In the early 1990s it was clear to Lyme researchers that Lyme testing was disaster. Labs used different techniques and got very different results. A conference was set up in Dearborn Michigan in 1994. Researchers, lab directors and the CDC showed up. The goal was to come up with a standard metric so that labs everywhere would be reading from the same sheet of music when discussing Lyme test results. Lyme Western Blots are divided two tests. Two distinct classes of immunoglobulins (antibodies) are produced by our immune system in response to infection: IgM and IgG.  Western Blot criteria for these two classes of antibodies were discussed at the meeting. One group (Dressler) presented an IgM criteria of 2/8 bands for a positive result.  A second group, (Krupp) suggested a criteria of 2/4. Quite different. Each lab had used a different strain. N40 and B31 respectively. The researchers threw out the N40 test because of poor 39 band reactivity. It was agreed to use the 2/4 criteria. One of the 4 bands (37) was discarded at the last moment so the adopted criteria became the well known 2/3.  Strangely, IgG criteria for positivity, the well known 5/10, came from Dressler's research. In other words, one strain was used for IgM criteria and another for IgG criteria. Certain key bands were intentionally overlooked because of impact on the long discarded Lyme vaccine.

The researchers had one agenda, the CDC another. The researchers sought a uniform, consistent standard so they could reasonably communicate with each other.
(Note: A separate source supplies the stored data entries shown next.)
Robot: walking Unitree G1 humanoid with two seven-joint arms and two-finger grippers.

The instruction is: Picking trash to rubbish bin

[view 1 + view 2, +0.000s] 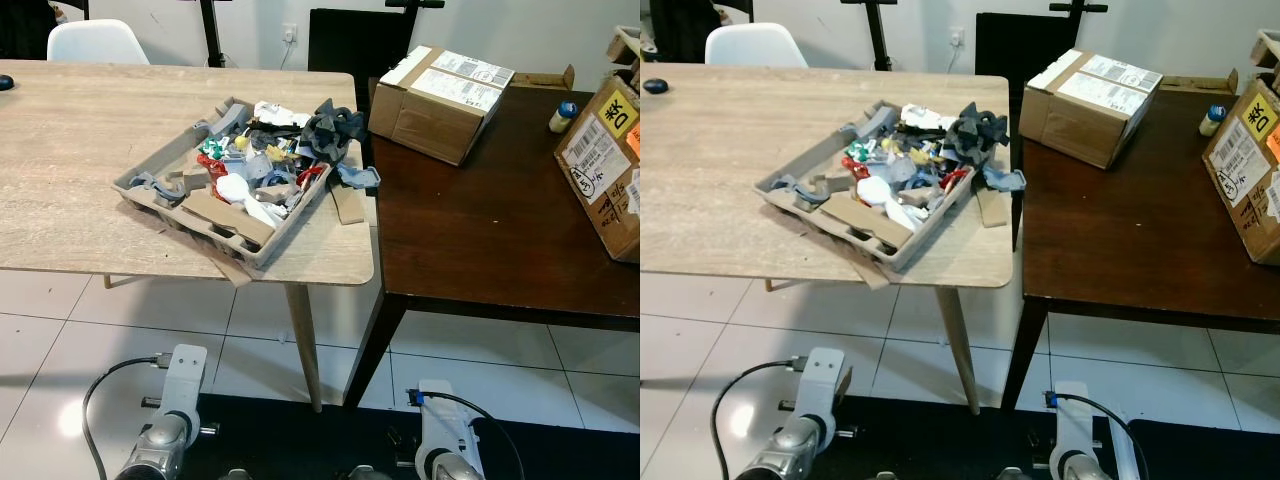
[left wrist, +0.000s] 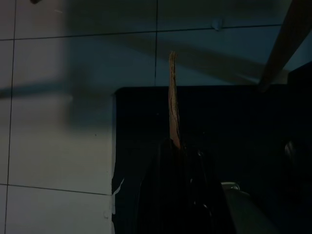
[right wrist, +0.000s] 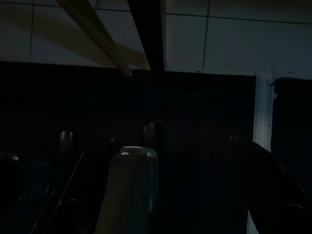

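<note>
A grey cardboard tray [image 1: 150, 190] heaped with mixed trash [image 1: 265, 160] of paper, plastic and cardboard scraps sits on the light wooden table [image 1: 70, 140]. Loose cardboard pieces [image 1: 348, 203] lie beside it at the table's corner. Both silver arms hang low in front of the table, the left arm [image 1: 170, 420] and the right arm [image 1: 440, 440]. In the dark left wrist view my left gripper [image 2: 175, 144] is shut on a thin brown cardboard strip [image 2: 171, 97], held upright over a black floor patch [image 2: 136, 126]. My right gripper [image 3: 175, 195] hangs open, one finger [image 3: 273, 190] showing.
A dark wooden table [image 1: 480, 230] butts against the light one on the right and carries cardboard boxes [image 1: 440, 85] [image 1: 605, 165] and a small bottle [image 1: 565, 115]. A white chair [image 1: 98, 42] stands behind. White floor tiles [image 1: 60, 340] and a black mat [image 1: 300, 440] lie below.
</note>
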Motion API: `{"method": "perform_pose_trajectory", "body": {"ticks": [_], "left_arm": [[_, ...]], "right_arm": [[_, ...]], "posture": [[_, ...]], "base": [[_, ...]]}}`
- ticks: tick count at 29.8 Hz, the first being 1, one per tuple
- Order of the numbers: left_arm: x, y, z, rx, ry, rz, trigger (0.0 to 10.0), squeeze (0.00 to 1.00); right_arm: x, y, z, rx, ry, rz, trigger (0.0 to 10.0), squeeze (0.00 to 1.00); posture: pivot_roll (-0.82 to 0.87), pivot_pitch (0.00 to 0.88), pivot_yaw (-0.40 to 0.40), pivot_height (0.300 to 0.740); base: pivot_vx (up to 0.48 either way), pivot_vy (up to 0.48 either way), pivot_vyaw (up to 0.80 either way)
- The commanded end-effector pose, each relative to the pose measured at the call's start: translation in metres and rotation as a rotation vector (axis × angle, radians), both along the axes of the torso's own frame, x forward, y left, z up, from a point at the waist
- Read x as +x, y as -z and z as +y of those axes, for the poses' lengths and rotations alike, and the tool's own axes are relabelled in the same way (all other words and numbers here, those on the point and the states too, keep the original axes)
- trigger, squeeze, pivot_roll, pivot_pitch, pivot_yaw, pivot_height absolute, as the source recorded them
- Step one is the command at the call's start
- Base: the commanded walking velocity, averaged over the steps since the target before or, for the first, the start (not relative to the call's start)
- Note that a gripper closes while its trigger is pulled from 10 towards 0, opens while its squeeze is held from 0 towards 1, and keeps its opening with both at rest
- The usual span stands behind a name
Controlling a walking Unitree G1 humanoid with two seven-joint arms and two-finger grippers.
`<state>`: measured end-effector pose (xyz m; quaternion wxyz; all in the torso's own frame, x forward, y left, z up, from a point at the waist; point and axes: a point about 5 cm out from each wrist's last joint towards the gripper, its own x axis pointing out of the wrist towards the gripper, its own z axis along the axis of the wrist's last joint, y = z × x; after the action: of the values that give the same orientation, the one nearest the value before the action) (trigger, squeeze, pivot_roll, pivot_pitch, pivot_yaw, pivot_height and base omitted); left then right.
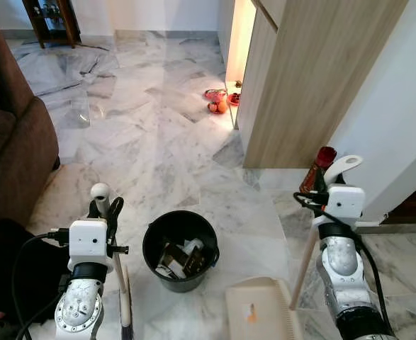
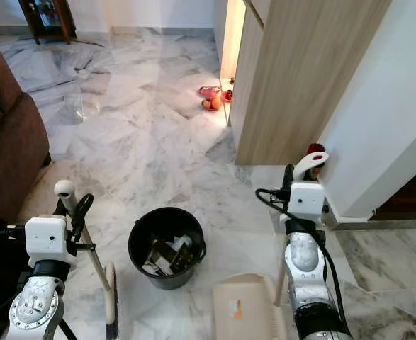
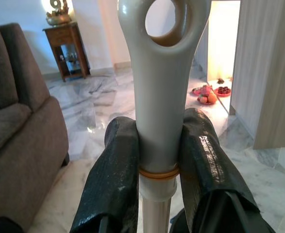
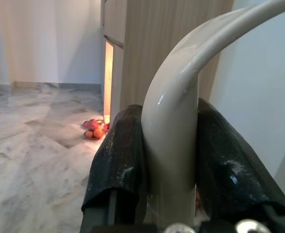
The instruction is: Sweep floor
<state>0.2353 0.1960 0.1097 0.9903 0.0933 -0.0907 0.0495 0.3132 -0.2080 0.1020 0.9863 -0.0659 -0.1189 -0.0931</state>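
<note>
Broom [image 2: 87, 244] upright in left end effector [image 3: 158, 145], dustpan [image 2: 246, 308] handle vertical

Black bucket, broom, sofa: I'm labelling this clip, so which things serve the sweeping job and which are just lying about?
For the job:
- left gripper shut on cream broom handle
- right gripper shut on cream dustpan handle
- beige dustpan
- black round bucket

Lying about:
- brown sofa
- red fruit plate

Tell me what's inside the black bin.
The black bin holds crumpled dark and white scraps, maybe paper or packaging. Whatever lies beneath them is covered.
</note>
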Motion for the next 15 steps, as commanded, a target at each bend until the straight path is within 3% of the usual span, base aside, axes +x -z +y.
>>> {"method": "perform_pose_trajectory", "body": {"ticks": [1,15], "left_arm": [[-0.0013,-0.0034,-0.0005,0.010,0.008,-0.031,10.0,0.03],[-0.0010,-0.0016,-0.0010,0.002,0.006,-0.028,10.0,0.03]], "right_arm": [[0.0004,-0.0019,-0.0048,0.021,0.005,-0.016,10.0,0.00],[0.0023,-0.0033,0.0022,0.040,-0.030,-0.035,10.0,0.00]], "posture": [[0.07,0.082,-0.040,0.740],[0.05,0.099,-0.045,0.740]], "base": [[0.000,0.000,0.00],[0.000,0.000,0.00]]}}
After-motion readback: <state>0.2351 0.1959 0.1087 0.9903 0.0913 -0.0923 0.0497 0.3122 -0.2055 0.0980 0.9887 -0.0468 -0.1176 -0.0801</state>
The CDC wanted a surveillance standard: a test that they could use to track the disease in different locations over time.
The conference never pretended to be in the business of finding an accurate diagnostic test for Lyme: rather a standard for research purposes only. The test that resulted from this meeting can be fairly called a CDC surveillance test. This test continues to be used erroneously for purposes of diagnosis. To makes matters worse, many clinicians believe the test can be used to reliably diagnose the disease. 
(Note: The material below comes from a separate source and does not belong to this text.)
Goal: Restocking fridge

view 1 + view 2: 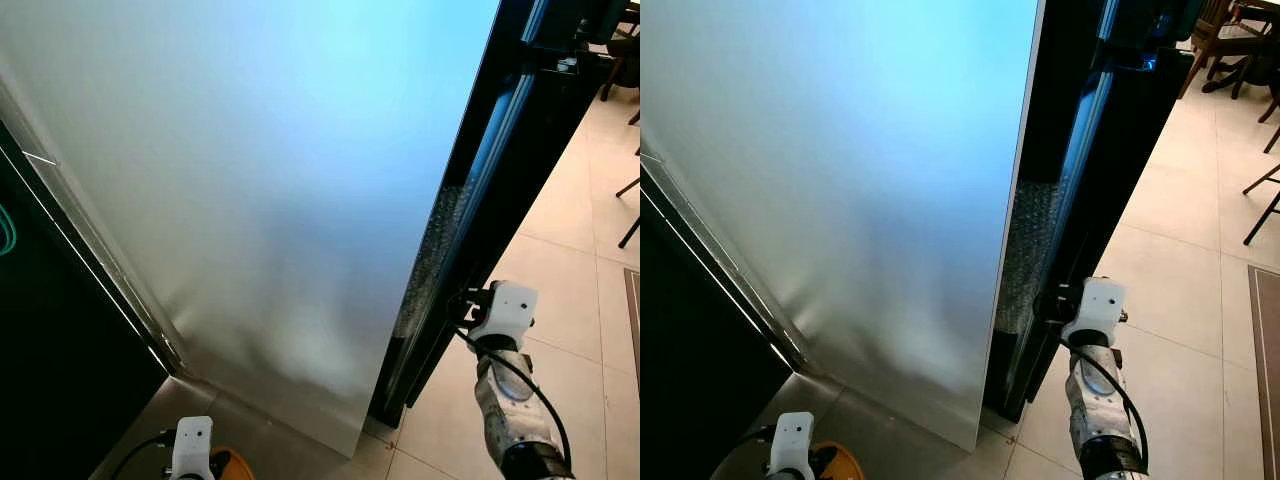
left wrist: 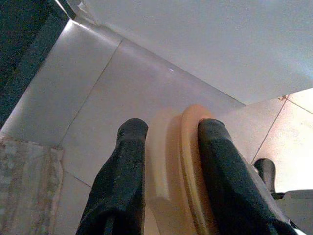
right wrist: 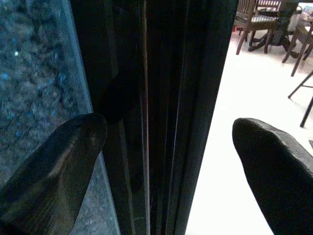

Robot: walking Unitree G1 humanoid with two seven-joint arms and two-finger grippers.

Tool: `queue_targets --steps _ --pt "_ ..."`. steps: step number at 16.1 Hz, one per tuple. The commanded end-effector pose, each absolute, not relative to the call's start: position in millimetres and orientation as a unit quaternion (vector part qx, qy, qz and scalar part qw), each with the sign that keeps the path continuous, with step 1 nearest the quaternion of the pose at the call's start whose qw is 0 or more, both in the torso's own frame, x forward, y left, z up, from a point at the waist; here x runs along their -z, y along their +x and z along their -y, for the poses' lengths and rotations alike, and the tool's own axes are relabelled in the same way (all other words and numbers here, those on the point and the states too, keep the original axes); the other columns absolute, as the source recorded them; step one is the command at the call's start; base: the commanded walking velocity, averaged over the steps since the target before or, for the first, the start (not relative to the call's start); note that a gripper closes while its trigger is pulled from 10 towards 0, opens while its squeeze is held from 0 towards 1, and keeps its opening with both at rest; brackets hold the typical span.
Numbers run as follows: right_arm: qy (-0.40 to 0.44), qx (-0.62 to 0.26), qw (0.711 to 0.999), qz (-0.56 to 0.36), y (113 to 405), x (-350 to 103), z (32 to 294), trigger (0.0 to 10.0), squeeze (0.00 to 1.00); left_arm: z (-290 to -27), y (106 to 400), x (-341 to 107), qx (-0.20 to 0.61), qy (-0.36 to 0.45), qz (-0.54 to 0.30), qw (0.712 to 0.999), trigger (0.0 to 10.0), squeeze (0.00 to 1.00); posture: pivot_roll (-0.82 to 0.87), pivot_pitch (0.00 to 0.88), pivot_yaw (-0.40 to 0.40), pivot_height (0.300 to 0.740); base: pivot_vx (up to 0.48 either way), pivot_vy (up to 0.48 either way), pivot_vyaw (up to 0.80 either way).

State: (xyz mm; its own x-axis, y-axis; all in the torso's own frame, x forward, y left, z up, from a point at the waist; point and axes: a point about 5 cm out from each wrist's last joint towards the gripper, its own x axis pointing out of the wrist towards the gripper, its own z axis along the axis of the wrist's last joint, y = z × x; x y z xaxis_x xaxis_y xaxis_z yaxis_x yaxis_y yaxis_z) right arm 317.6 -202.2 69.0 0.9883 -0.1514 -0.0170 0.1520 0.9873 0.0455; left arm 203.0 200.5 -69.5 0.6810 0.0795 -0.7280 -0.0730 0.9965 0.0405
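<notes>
Your view looks down at a tall fridge door [image 1: 260, 200], its pale silver face tinted blue, standing on a beige tiled floor [image 1: 560, 290]. Your right hand [image 3: 168, 147] is raised at the door's dark outer edge [image 3: 161, 98], its two black fingers [image 3: 54, 161] spread wide apart with that edge between them, gripping nothing. Your left hand [image 2: 168, 171] is low near the floor in front of the door, its fingers [image 2: 122, 181] closed on a round, pale orange container [image 2: 171, 166]. Wooden chairs [image 3: 254, 24] stand well apart at the back on your right.
</notes>
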Motion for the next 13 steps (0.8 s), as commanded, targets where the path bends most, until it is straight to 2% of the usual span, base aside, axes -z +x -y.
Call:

The Lyme bacteria possess numerous surface structures against which antibodies can be made. Bands show up if a particular antibody directed against a particular antigen is present in the serum in adequate numbers.

Multiple labs use different bands and different numbers of bands. Here I will get a total by adding IgM and IgG results together.
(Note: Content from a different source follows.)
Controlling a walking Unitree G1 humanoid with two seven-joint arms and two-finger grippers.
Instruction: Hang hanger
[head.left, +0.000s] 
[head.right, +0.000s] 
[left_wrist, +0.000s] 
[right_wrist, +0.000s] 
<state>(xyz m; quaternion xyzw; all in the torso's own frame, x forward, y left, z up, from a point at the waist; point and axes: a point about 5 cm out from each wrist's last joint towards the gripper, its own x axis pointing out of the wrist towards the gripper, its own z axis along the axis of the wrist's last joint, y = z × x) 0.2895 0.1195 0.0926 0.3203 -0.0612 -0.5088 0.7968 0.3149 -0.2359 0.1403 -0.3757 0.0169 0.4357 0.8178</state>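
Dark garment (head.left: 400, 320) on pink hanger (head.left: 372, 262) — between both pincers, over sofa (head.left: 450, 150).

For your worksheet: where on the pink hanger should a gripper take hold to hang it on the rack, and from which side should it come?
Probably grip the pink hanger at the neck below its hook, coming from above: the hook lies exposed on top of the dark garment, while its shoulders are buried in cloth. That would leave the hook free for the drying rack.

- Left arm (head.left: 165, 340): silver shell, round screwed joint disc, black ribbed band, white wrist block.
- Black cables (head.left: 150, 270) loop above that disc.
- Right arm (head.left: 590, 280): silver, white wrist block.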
CDC tests looks at 13 total bands
IgeneX test looks at 28 total bands
Stony Brook test looks at 52 different bands.

In theory IgM bands precede IgG bands. IgM bands are associated with new infection. IgG bands are associated with older infection. Not always.  An effort to apply this principal to Lyme bands has led to endless confusion. In the case of Lyme the rule does not apply.  Lyme infection leads to strange antibody responses. IgM and IgG are jumbled up. The presence of one or the other or both usually has no special meaning.

As alluded to, some antibody responses are nonspecific (background responses) and some are very specific. Some are somewhat specific. For example the 41 band represents a spirochete infection but is not highly specific for Lyme. Some highly specific bands include: 23-25, 31, 34. 37, 39, 66, 83-93. Whether or not bands are reported positive or not varies from lab to lab. Some labs use computers and measures pixels. With this configuration a band is reported positive if it has at least 60% the pixels of control strip. Other labs do the eyeball test. An IND from IgeneX means a reaction, less than the positive cut off point was present. The word indeterminate from Stony Brook means something completely different. It means that at least one of the CDC bands is present.

These test results may or may not be helpful. Western blot results are a lot more helpful when clearly positive. Each clinician may interpret results differently because there is no standard, widely accepted criteria. Based on the state of the art and limitations of the test it should stay that way for now.

The diagnosis of Lyme is clinical. The Western Blot is a tool which may or may not be helpful.